Que jornalismo temos e que jornalismo queremos?

“Vendidos! São TODOS uns vendidos!” A voz tremia de exaltação e ressoava no interior do veículo. Transtornado, o ouvinte comentava as eleições de 18 de maio e a adjetivação tinha um alvo: “Esses jornalistas!”
Já passaram alguns dias desde as últimas legislativas em Portugal. Começa o tempo de pensar de cabeça mais fria, depois dos comentários de ódio mais variados terem invadido as redes sociais. TODOS. O que são TODOS? Todas as pessoas sem exclusão de ninguém?
Fui jornalista e tenho vários amigos jornalistas. Bons jornalistas. Não me considero privilegiada, por isso, tenho por certo que a vasta maioria dos profissionais que nos fazem chegar informação a cada momento são pessoas que trabalham bem, dão o seu melhor, muitas vezes com grandes dificuldades materiais e custos pessoais e familiares elevados. Também não conheço ninguém que tenha enriquecido por ser jornalista, o que torna ainda mais incompreensível o “vendidos” vociferado pelo ouvinte indignado.
Os jornalistas dos canais televisivos generalistas continuam a ser os rostos mais visíveis da profissão. Representam uma minoria dos mais de cinco mil profissionais do setor, mas é neles que a maioria das pessoas pensa quando pensa em “jornalistas”. Além desta distorção, existe uma clara confusão entre jornalistas, comentadores e apresentadores – e não ajuda o facto de haver jornalistas que também são comentadores.
Mas ao contrário do que muitos pensam quando veem no pequeno ecrã ou nas capas de revistas os pivots televisivos, bem vestidos e glamorosamente penteados e maquilhados, ser jornalista é uma profissão dura, desgastante e de enorme responsabilidade social. A 13 de março de 2024, Sofia Neves, jornalista do Público, traçava em título de notícia o retrato dos jornalistas portugueses: “Mal pagos, precários, esgotados e pressionados”. E, apesar disso, dignos de desprezo e ódio, do campo político à sociedade civil.

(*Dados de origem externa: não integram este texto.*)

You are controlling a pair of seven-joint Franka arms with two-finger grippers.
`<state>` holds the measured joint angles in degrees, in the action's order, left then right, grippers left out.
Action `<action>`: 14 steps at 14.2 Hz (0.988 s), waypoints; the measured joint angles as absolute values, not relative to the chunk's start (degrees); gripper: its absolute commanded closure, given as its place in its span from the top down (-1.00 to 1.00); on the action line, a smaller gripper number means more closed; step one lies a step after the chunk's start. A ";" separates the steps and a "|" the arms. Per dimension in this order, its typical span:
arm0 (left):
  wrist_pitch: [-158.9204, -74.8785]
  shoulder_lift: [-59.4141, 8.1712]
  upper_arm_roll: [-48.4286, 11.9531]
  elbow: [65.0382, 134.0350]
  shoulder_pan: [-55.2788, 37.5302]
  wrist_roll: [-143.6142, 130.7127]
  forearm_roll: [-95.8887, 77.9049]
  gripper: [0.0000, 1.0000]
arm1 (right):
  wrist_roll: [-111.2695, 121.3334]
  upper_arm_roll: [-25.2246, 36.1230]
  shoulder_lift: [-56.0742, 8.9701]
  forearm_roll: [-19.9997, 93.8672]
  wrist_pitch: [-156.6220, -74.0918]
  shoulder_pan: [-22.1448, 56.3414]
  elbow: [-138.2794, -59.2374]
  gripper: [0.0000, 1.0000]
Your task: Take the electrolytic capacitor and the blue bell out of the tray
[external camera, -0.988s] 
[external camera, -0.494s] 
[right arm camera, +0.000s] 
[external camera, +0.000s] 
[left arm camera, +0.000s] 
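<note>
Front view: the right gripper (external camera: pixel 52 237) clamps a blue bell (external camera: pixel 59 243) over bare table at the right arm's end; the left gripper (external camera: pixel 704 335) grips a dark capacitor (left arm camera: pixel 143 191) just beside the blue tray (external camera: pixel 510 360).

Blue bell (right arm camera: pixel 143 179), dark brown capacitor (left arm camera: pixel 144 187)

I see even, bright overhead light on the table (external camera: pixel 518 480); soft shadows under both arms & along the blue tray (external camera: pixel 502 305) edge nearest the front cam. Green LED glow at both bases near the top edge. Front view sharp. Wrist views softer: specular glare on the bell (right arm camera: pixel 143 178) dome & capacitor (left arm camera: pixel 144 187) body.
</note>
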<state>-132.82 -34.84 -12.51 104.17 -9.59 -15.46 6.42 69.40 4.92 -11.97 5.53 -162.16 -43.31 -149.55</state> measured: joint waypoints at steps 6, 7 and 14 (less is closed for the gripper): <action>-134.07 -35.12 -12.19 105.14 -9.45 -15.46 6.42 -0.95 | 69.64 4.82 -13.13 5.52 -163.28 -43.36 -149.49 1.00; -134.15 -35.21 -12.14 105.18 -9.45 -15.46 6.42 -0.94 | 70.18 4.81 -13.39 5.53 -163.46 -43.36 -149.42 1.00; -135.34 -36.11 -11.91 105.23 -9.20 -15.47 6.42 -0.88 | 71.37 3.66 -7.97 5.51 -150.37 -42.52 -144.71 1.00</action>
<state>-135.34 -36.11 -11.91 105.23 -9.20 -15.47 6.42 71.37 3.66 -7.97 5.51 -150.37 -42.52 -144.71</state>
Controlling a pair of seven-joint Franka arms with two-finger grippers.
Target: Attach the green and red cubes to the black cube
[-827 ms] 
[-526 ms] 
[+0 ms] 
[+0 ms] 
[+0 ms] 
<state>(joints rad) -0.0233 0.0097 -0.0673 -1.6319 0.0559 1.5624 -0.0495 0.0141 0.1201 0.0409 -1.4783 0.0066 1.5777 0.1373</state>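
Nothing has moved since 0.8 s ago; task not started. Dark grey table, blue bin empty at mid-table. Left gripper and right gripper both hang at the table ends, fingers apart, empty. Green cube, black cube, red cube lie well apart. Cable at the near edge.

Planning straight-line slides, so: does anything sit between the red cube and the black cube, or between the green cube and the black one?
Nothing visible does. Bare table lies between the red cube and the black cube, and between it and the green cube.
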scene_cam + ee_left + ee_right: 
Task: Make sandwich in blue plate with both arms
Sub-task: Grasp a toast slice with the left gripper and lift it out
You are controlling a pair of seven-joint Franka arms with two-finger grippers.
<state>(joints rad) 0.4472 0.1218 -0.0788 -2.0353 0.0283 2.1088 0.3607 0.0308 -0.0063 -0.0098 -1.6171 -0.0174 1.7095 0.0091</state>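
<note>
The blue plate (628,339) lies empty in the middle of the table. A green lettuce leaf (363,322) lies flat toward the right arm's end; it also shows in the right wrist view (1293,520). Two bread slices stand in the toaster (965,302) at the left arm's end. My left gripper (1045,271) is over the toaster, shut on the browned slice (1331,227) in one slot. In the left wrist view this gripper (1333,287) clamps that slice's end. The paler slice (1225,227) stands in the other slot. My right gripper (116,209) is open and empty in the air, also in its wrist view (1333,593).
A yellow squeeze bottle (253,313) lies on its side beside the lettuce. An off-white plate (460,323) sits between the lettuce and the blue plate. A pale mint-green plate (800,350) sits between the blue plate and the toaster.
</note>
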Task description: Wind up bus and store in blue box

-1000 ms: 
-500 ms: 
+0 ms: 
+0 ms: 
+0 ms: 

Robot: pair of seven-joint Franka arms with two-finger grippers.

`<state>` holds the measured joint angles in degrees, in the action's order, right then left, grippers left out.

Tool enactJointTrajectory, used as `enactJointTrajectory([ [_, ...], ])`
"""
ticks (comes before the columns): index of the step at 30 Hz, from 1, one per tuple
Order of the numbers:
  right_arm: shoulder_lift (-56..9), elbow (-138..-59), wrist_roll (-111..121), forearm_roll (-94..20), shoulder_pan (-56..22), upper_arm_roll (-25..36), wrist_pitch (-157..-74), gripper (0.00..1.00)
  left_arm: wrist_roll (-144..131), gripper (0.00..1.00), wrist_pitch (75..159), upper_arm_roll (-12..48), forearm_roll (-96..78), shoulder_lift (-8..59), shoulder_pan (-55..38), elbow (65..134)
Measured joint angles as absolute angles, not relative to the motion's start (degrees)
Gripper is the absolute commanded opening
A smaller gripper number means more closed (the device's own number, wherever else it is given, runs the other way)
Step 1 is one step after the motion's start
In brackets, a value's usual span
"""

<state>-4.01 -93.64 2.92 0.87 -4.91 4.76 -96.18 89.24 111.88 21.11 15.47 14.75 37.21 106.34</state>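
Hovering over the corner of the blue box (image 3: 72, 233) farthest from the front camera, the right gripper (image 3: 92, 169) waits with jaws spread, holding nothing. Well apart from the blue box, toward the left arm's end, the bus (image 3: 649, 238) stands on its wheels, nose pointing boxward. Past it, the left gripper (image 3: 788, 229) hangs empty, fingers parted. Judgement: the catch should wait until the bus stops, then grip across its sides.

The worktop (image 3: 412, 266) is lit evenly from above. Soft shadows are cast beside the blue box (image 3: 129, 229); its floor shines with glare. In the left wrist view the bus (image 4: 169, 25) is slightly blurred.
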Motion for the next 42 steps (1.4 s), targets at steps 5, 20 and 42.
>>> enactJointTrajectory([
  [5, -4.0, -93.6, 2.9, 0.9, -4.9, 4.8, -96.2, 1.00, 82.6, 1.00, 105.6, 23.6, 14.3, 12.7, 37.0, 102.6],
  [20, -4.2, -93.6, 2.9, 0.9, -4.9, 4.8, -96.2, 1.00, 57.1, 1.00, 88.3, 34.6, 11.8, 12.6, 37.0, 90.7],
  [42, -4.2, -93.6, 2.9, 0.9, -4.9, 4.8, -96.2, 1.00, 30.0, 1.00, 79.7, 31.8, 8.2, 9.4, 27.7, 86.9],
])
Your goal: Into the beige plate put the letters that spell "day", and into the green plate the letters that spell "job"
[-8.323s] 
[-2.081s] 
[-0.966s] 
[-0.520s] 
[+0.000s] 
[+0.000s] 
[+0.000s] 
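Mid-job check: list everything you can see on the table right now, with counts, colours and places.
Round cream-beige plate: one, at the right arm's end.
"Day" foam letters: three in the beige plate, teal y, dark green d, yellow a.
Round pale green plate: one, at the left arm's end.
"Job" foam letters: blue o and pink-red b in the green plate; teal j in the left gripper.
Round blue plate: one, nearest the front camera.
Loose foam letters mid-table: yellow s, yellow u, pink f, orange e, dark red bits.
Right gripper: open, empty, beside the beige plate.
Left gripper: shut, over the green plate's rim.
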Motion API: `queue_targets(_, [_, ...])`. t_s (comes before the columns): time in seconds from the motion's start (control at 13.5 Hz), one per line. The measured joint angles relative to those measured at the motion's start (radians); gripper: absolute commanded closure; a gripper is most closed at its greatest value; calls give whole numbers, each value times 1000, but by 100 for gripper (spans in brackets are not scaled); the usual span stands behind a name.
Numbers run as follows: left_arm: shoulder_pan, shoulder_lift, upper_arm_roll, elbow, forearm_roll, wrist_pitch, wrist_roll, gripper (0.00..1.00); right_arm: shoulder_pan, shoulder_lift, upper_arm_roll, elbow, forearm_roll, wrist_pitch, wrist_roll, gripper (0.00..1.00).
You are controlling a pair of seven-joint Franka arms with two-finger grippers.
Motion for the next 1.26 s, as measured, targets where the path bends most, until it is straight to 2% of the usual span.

Jornalismo é desconforto porque nos oferece os aspetos da realidade que preferíamos ignorar: crimes, guerras, fome… Tem por missão principal, por mais utópica que seja, ser o cão de guarda da democracia, vigiar os poderes, sejam políticos, sociais, religiosos ou outros, e denunciar o que corre mal. Visa a construção de uma cidadania informada. Será que na era das redes sociais, do acesso a tudo à distância de um clique, e do apogeu da inteligência artificial, que nos ajuda mesmo quando não queremos, o jornalismo se tornou uma profissão obsoleta?
Não. O jornalismo de qualidade, que ouve várias fontes, que cruza e verifica informação, é um bem precioso que se está a tornar cada vez mais raro, fruto das célebres “condições do mercado” que encolhem as redações, cada vez mais alimentadas por mão de obra barata e por estagiários não remunerados. Ao mesmo tempo, é também o “mercado” que descarta os mais velhos (com salários supostamente altos) e, com eles, a memória e a capacidade de ensinar os mais novos. Desenganemo-nos: sem condições financeiras e profissionais não há jornalismo de qualidade nem livre de amarras.
As críticas à cobertura mediática das legislativas vão passar e outras polémicas virão. Vivemos sempre a correr atrás de alguma coisa. Mas seria prudente parar. O mensageiro também tem de se olhar ao espelho e encarar as rugas fundas que lhe talham o rosto. É hora de pensar que jornalismo temos e que jornalismo queremos quando pensamos na esfera (cada vez mais limitada, sim) que se mantém sob controle de cada pessoa que é jornalista. E essa reflexão não pode ser exterior. Têm de ser os jornalistas a fazê-la. É preciso, por isso, reforçar e descentralizar a autorregulação, que vive quase isolada na Comissão da Carteira Profissional do Jornalista. Sem medos, sem corporativismo, focados no interesse público.
Devemos repensar os media? Sim, mas acima de tudo, há que repensar os meios de comunicação social enquanto negócio e os jornalistas como meros assalariados. A informação é um bem comum e inestimável. Basta recuarmos até ao “apagão” para percebermos como nos sentimos perdidos quando nada sabemos sobre o que se passa para lá do que conseguimos ver, ouvir e sentir. Mas enquanto o jornalismo estiver refém da necessidade de gerar lucro económico, o lucro social, que é o seu fim mais nobre, estará sempre em causa.